- _TASK OBJECTIVE_
All lines in the data bearing the string "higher" should be identified and copied.

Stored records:

______________________________

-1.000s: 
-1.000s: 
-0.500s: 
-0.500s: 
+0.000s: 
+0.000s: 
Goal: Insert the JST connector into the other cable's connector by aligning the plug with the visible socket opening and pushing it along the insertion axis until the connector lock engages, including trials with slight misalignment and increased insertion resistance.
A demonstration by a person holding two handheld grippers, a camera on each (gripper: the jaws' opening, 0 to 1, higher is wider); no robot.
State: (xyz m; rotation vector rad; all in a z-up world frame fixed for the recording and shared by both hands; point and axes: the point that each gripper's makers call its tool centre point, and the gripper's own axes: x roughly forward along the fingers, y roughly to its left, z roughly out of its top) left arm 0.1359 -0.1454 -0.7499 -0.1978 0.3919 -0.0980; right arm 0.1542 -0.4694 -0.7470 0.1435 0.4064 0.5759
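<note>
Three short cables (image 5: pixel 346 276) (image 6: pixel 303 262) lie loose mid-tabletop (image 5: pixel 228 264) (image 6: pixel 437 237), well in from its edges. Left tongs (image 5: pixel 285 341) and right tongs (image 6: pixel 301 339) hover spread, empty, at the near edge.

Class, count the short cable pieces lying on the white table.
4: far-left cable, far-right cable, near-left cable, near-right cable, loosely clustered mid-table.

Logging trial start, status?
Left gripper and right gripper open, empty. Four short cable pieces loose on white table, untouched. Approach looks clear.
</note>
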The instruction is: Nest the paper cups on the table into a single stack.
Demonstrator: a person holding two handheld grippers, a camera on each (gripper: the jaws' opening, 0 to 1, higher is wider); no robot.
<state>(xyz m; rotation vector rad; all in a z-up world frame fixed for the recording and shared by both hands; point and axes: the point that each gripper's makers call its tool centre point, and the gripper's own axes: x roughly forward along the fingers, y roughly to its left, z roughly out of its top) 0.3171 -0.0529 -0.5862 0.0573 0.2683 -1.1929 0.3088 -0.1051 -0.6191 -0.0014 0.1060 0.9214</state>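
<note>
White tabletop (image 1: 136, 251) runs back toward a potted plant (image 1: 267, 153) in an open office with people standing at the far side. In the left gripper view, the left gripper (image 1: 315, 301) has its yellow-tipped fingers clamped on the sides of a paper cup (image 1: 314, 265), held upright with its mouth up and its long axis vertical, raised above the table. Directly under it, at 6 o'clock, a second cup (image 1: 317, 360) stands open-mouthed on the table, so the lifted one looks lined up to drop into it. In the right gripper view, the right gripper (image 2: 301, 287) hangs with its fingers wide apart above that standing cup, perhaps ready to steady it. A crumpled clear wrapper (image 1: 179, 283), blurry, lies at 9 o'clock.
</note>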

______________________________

- _ANSWER SECTION_
A demonstration by a person holding two handheld grippers, a camera on each (gripper: the jaws' opening, 0 to 1, higher is wider); no robot.
Demonstrator: a person holding two handheld grippers, a camera on each (gripper: the jaws' opening, 0 to 1, higher is wider); no robot.

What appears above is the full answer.